Hand feel (Hand, Fabric hand, Fabric feel) is the property of fabrics related to the touch that expresses sensory comfort. It refers to the way fabrics feel against the skin or in the hand and conveys information about the cloth's softness and smoothness. Hand feel is an estimated and subjective property of different fabrics, but nowadays, hand feel could be measured and assessed statistically.

Tactile senses 
Our daily life experiences are profoundly influenced by the sense of touch. Touch is the first sense to develop, beginning in the first trimester of pregnancy. During the next few months in the womb, the baby's entire body develops touch receptors. Around 7 weeks into pregnancy, touch is the first sense to develop in the fetus. Therefore, hand feel is an important characteristic of clothing that provides sensory comfort.

Hand feel (also called handle or drape) is one of the basic characteristics that are necessary for sensory comfort that is related to tactile comfort. It is related to the friction between the clothes and the body. It is associated with smoothness, roughness, softness, and stiffness of clothing material. The degree of tactile discomfort may vary with individuals. Some of the terms that describe the tactile sensations are clingy, sticky, scratchy, prickly, soft, stiff, heavy, light and hard.

Terms 
There are different terms in use for describing the softness of textile materials. Wool trade term for the same is ''Handle'' or ''A good handling''. The opposing term is 'A poor handling' that suggests the material's poor or harsh hand feel.

Objective 
Fabrics during manufacturing becomes harsh that is undesirable hence they are made soft again for end users or useful input materials for subsequent processes. The hand feel matters in selecting the fabrics for a particular category or line; for instance, softer clothes are preferred for children. Ladies' clothes are designed with lighter and softer than men's cloth.

Softening and stiffening 
Softening finishes are aimed to make materials, soft, in against to that stiffening finishes are intended to make materials, stiff in order to prevent sagging. Stiffening adds crispiness to the light sheer fabrics. Stiffening involves the application of thermoplastic resins and polymers. Parchmentising is a kind of finish that stiffens the treated cellulosic materials while imparting translucency.

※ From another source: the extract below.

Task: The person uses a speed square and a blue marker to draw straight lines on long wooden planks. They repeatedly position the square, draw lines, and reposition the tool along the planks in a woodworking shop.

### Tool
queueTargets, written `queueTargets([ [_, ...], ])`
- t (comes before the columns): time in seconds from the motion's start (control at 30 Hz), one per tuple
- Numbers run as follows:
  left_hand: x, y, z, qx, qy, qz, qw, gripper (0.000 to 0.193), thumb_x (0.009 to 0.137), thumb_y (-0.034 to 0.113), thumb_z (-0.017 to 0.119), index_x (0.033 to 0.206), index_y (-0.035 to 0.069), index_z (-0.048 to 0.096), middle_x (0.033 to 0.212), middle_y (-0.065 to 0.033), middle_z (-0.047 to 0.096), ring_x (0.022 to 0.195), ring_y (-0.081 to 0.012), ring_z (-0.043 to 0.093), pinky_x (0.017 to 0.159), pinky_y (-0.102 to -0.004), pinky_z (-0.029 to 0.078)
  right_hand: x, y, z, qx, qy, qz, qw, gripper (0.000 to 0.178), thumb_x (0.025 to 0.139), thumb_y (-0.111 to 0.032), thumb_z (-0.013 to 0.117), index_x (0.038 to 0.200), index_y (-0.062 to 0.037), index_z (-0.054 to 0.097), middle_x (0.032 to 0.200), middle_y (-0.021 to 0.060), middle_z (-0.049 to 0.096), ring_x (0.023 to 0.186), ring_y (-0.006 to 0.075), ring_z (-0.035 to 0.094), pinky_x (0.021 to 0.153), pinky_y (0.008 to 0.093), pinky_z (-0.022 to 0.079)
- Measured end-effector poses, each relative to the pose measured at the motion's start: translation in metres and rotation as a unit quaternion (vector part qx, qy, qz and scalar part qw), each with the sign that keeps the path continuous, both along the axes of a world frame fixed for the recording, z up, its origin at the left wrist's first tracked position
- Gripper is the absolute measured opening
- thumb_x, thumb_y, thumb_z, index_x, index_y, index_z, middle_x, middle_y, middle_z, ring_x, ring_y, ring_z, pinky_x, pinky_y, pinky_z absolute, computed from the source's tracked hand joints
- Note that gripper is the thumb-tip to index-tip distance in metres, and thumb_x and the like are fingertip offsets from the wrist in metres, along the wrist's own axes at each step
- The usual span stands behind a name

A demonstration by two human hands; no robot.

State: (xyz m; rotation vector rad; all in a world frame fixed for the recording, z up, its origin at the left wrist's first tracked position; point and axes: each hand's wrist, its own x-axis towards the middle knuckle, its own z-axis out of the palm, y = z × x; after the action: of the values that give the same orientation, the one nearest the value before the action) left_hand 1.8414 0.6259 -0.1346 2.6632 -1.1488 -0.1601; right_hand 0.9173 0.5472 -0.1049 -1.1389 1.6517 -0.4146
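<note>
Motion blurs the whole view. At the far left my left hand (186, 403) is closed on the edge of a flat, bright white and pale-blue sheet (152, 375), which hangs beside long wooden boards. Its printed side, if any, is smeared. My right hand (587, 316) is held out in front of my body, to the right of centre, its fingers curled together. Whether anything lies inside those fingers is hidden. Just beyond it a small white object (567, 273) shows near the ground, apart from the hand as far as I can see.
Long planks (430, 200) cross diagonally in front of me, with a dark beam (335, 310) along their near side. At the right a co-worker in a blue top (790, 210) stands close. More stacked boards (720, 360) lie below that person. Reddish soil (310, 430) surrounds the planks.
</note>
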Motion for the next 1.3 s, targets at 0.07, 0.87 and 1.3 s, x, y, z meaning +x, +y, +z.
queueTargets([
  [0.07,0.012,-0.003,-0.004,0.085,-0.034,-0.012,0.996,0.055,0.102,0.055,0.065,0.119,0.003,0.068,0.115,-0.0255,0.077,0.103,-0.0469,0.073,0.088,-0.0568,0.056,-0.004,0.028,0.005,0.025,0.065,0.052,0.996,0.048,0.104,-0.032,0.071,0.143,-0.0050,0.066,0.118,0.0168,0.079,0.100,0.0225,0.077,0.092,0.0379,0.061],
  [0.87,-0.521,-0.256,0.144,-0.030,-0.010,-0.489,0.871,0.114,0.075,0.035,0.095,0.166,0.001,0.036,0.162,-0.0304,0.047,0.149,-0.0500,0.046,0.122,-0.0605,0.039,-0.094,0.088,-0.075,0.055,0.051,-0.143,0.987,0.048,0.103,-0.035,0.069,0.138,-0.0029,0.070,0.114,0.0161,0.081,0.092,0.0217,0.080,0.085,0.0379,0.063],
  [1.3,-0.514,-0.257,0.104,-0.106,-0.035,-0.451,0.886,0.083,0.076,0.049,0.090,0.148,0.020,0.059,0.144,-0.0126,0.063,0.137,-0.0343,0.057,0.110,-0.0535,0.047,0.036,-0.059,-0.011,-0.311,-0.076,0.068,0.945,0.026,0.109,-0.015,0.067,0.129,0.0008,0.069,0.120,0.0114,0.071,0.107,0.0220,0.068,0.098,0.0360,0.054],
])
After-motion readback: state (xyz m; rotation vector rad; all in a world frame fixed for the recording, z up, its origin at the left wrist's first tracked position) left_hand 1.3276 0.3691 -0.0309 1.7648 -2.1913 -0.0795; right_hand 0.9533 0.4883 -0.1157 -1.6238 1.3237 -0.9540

More objectives of hand feel are:

Fabric drape 
Drape (draping or fabric drape) is the property of different textile materials how they fold, fall, or hang along with a three-dimensional body. Draping depends upon the fiber characteristics and the flexibility, looseness, and softness of the material.Drape finishes can also alter the draping properties of clothes. Draping clothes embrace feminine beauty.

Loft 
Hand feel adds compression resiliency; Soft fabrics tend to spring back to their original shape.

Sewability 
Soft fabrics are more compatible in sewing. Softness improves the sewability of the fabrics. Handfeel helps not only in selling the goods and comfort but also aid in sewing (avoids stitching holes).

Factors 
Hand feel may vary with the composition, various yarn parameters (such as hairiness, twist and yarn count), and gsm (fabric weight), and fabric construction. Some undesired acid, alkaline, and temperature treatments can make certain fabrics harsher.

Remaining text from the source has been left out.